The role of play in resolving conflict
Dr Kilbey describes the playground as a ‘kind of social training ground’—and for good reason. For many young children, school, and indeed the playground, will be the first encounter they have with lots of peers their own age, and with that comes the inevitability of conflict arising. ‘Conflict is an inevitable part of being a child, because when you’re young, you are very—what we call—"egocentric". You see the world from your point of view and you want things your way and the minute you encounter someone else who wants things their way, then you have conflict,’ she says. But while on the surface conflict may feel problematic to your little one, it’s an essential component in the development of a child’s social and empathetic skills. Dr Kilbey explains that managing conflict at this age ‘is formative in terms of how you’re going to grow up managing your adult life, because conflict is an inevitable part of the human experience. This is their first experience of “cutting their teeth”, if you like, in the playground of learning how to get along with other people.’
Playtime—and in particular, elements of free play where children are left to their imaginations in a group setting—contributes greatly to the overall development of a child’s emotional maturity. The egocentric nature of children, particularly of those around the age of four or five, means that their sense of empathy is still in its infancy. ‘At four and five, they're much more egocentric, much more self-referencing, they haven’t really mastered theory of mind which is taking into account the perspective of others or understanding that others have a mind that is separate from yours and therefore have different ideas or beliefs,’ says Dr Kilbey. ‘By the time they get towards five, six and seven, they really are developing theory of mind. They’re beginning to understand their own emotions better and be able to recognise them in others and then respond to them in other people.’
It is this sense of learning empathy that occurs, in part, as a result of playground socialisation. According to Dr Kilbey, children’s emotional response to their peers develops rapidly as they reach the age of six. During the school years three to six, children are ‘much more able to understand each other’s emotions. By the end of primary school, they’re quite sophisticated and not only understanding, but also influencing other people’s emotions and they’re gearing up for pre-adolescence, which is a big emotional maelstrom.’
Perhaps one of the most prominent factors surrounding the benefits of playing, is its role in facilitating learning in the classroom and enhancing later academic achievement. All of the skills that children learn whilst on the playground including roleplay, developing a sense of patience, rule-making and problem-solving are all vital within a classroom setting. The language skills that develop as a combination of these practices provide young children the know-how they need to begin to learn to read. Introducing books to children from an early age—particularly textured books with mirrors and things to touch that stimulate their senses—makes it more likely for children to learn to read by the time they reach infant school, says kidshealth.org.

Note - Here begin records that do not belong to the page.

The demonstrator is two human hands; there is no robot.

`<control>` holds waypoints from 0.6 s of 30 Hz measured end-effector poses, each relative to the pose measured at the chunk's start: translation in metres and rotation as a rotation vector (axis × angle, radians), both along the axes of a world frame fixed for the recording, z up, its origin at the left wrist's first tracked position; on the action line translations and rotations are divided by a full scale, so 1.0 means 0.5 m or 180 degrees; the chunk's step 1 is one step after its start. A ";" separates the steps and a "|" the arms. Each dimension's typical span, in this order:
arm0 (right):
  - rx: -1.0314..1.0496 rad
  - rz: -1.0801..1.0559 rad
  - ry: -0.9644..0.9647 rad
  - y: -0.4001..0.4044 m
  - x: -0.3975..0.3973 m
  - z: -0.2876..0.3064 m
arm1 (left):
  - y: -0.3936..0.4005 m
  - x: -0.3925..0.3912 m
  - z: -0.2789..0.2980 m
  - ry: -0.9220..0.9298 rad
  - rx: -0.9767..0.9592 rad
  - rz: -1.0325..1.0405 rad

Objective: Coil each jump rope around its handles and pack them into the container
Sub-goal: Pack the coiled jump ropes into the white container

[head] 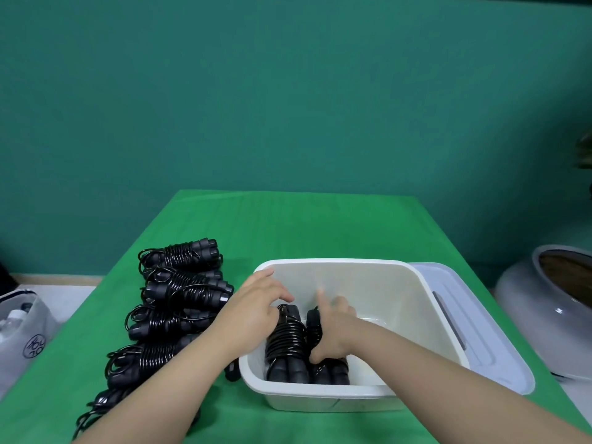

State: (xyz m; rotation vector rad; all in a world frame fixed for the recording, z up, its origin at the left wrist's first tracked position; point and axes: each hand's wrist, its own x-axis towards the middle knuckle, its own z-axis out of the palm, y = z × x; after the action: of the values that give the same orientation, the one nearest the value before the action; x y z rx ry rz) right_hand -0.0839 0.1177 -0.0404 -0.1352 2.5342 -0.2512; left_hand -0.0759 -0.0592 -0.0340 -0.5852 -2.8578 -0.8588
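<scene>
Both forearms reaching forward over the green bench point(304, 225) into the white container point(413, 302). Left hand point(253, 307) at the left rim, fingers curled over the top end of 1 coiled jump rope point(286, 341) lying inside. Right hand point(330, 331) pressing on a second coiled rope point(330, 371) beside it, thumb hooked round the coil, index finger raised. More coiled ropes point(179, 302) stacked left of the container.

Coiled jump ropes in the white container point(413, 283): two, the left rope point(286, 339) and the right rope point(330, 368). Coiled ropes in the pile on the green cloth point(288, 225): at least five; lower ones overlap, exact count unclear. Containers: one. Lids point(487, 322): one. Hands: two.
</scene>
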 end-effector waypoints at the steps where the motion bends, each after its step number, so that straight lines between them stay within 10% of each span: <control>1: -0.0134 0.0242 0.0126 -0.005 0.006 0.000 | 0.000 0.000 -0.001 0.0006 0.0013 -0.0004; 12: 0.0691 0.1326 -0.0412 -0.040 0.007 -0.035 | -0.023 0.017 -0.023 0.0082 0.1343 0.0667; 18: 0.0632 0.1295 -0.0412 -0.037 0.013 -0.034 | -0.142 0.021 -0.054 0.0674 0.0809 0.1743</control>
State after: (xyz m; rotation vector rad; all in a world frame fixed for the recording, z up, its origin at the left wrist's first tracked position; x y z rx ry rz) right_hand -0.0775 0.0992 -0.0576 -0.5293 2.3232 0.1473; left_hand -0.0656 -0.1301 -0.0612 0.1284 -2.4624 -0.9593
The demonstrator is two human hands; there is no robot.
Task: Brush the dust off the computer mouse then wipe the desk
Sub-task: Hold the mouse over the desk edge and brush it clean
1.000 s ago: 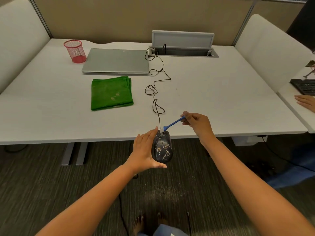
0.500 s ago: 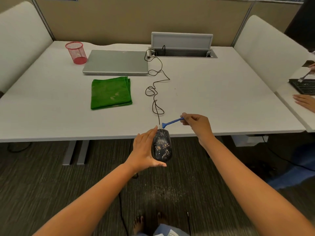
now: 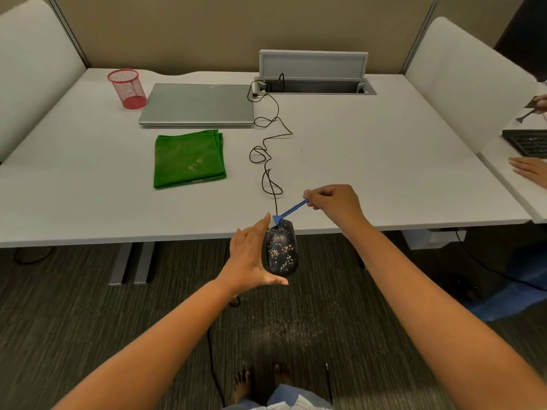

Making the most of playtime
Mum and dad can play a key role in their child’s development by allowing them the space to be imaginative and create in an unstructured way. It is important that children have plenty of time to play; in fact, leading children’s organisation Healthy Children suggests that children have at least 30 minutes adult-led play and 60 minutes of unstructured free play each day. Unstructured play on their own teaches children to self-occupy, perseverance and patience—crucial skills needed at school and beyond. Dr Kilbey recommends that children are able to ‘explore their own interests, that they can play with lots of different things like in outdoor play, indoor play, physical coordination, climbing, creative, imaginative [and] role play. It’s about giving the child the opportunity to explore a whole range of different things'.